-
Voto
A bordo di un’arrugginita Renault Espace, Arthur e Diana, fratello e sorella, si mettono in viaggio da Berlino a Parigi. Per Diana il motivo è molto pratico, far revisionare la macchina, appartenuta al defunto padre. Madre protettiva del piccolo bimbo Lupo, che deve portarsi sempre dietro, Diana è abituata a fare i conti con le difficoltà della vita quotidiana. Per questo mettersi in viaggio vuol dire per lei seguire un itinerario prestabilito. Tutt’altro invece per lo sfaccendato fratello. Arthur vuole gettarsi all’avventura per inseguire i suoi sogni infantili: il viaggio è per lui la caccia a un tesoro rimasto sepolto nel suo inconscio, ovvero un piccione d’oro! Le differenze di personalità tra i due congiunti portano a frequenti fibrillazioni, esplosioni di nervi, ma anche a inattesi detour stradali e narrativi. Solo alla fine di questo sgangherato racconto, all’inizio dei titoli di coda, si giunge alla più grossa rivelazione: non solo che Diana è la regista del film, Sara Summa, ma che anche Arthur è il suo vero fratello (Robin), così come Lupo è proprio suo figlio (Lupo Piero).

Cresciuta in Francia da una famiglia italiana e formatasi come regista a Berlino, Summa sembra apparentemente riproporre un itinerario autobiografico. Ma la qualità del risultato finale non deriva da un semplice lavoro di reinvenzione di situazioni familiari, bensì da un composito studio sul look del film: le riprese, girate con tre videocamere, sono state poi riversate in 16mm e ulteriormente rielaborate per la correzione del colore. Se l’uso di anacronistici formati analogici come Betacam e Mini-DV avvicina il film al cinema verité, la grana della pellicola gli conferisce un aspetto trasognante, premonizione allo spettatore per ciò che lo attenderà lungo la strada: apparizioni improvvise, salti temporali, visioni, forse, oniriche. La predilezione per i colori caldi potenzia un naturalismo molto francese, accostabile all’opera di Agnès Varda. E d’altra parte anche questo racconto si slancia alla scoperta della gioia (“Bonheur”) del vivere e del narrare.
La strada, si sa, può essere piena di pericoli, ma mai quanto una forzata reclusione tra parenti. Il viaggio in macchina, incastrando in uno spazio chiuso i due congiunti, fa esplodere tutte le tensioni a lungo represse. Incurante del passato, degli affanni e dei capricci della madre, anche il piccolo Lupo prende il viaggio in questa macchina-giocattolo come un’avventura. Muovendosi lungo lo spazio e il tempo del loro vissuto, la vecchia Renault traccia una nuova, imprevedibile rotta per l’avvenire, e forse anche verso futuri affetti: l’autostoppista Zora con cui Arthur inizia a flirtare; un perduto amore che Diana ritrova in una splendida magione e con cui subito schioccano improvvisi baci. Ma il gioco diventa tutto ad un tratto pericoloso quando si introduce una pistola in un regolamento di conti in famiglia.

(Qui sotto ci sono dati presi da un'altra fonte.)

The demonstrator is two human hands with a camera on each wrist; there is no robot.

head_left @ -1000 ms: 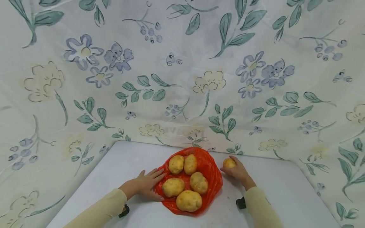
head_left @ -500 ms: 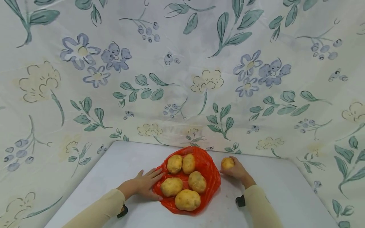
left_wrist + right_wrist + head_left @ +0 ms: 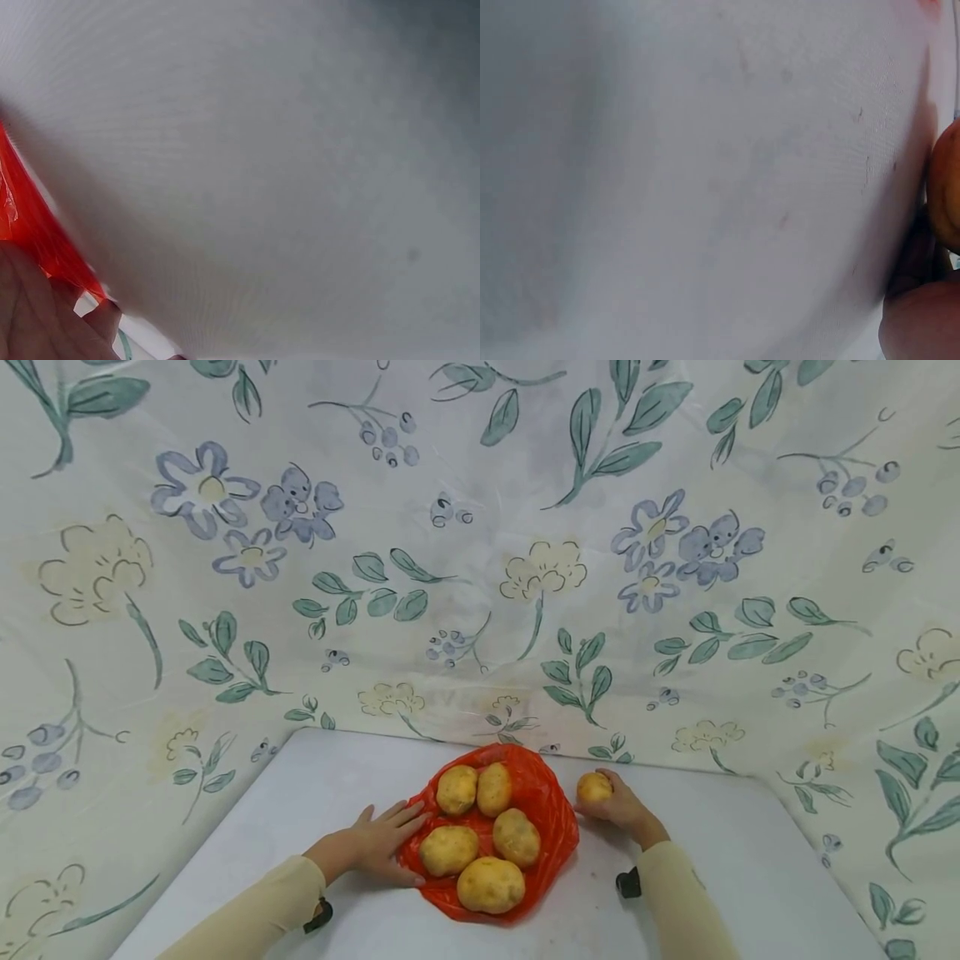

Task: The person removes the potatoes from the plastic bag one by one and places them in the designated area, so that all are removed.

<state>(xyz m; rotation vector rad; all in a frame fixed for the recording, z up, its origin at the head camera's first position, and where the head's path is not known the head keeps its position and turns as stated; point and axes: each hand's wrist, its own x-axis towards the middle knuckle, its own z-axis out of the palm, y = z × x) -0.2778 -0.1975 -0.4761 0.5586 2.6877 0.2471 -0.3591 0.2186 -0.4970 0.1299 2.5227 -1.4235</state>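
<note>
In the head view a red plastic bag [image 3: 551, 835] lies spread on the white table, with several yellow potatoes [image 3: 491, 885] on it. My left hand [image 3: 375, 847] rests on the bag's left edge, its fingers spread and straight. The left wrist view shows part of that hand [image 3: 45, 315] against the red plastic [image 3: 34, 225]. Just right of the bag, my right hand [image 3: 621, 810] grips a single smaller potato [image 3: 592, 787] between thumb and fingers. At the right border of the right wrist view, this potato [image 3: 946, 187] and a finger [image 3: 919, 322] are partly cut off.
The white table [image 3: 720, 860] reaches back to a hanging floral cloth [image 3: 480, 610], which also rises along both sides. Small brown specks [image 3: 784, 221] dot the tabletop near the right hand. A black wrist camera [image 3: 628, 883] sits under the right sleeve.
The head view has shifted slightly, so everything appears a little farther left. Both hands keep their places, the left on the bag's edge and the right around the potato.
</note>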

La vena comica del film si esprime perlopiù nel contrasto tra gli automatismi della quotidianità e la nevroticità dei personaggi: una tenda impossibile da montare, un bagagliaio troppo riempito, una porta scorrevole che continua ad aprirsi e chiudersi, un fastidioso moscone. Il minimo dettaglio giunge a scuotere la coscienza del soggetto spaesato lungo il cammino. Ma è proprio sviluppando inizialmente la comicità a partire dal profilmico che la regista riesce poi a sorprendere ulteriormente lo spettatore con inusuali zoom, dettagli o primi piani che sanno cogliere il minimo cambiamento di vibrazione o il più assoluto straniamento dalla situazione. Giunti alla stazione finale, i volti sconosciuti si moltiplicano, così come gli abbracci. In fondo, si può compiere l’impresa della convivenza solo accettando la gratuità dei fortuiti incontri che la strada ti presenta davanti, solo accogliendo la leggerezza dell’avventura.
Arthur & Diana – Regia e sceneggiatura: Sara Summa; fotografia: Faraz Fesharaki; montaggio: Sara Summa; scenografia: Paula Meuthen; musiche: Ben Roessler; interpreti: Lupo Piero Summa, Robin Summa, Sara Summa, Livia Antonelli, Claire Loiseau, Benjamin Schwinn, Ugo Fiore, Herward Dunkel, Karine Revelant, Fatah Boudia; produzione: Cecilia Trautvetter e Lisa Roling per Deutsche Film- und Fernsehakademie Berlin, co-prodotto da Rundfunk Berlin- Brandenburg; origine: Germania, 2023; durata: 108 minuti.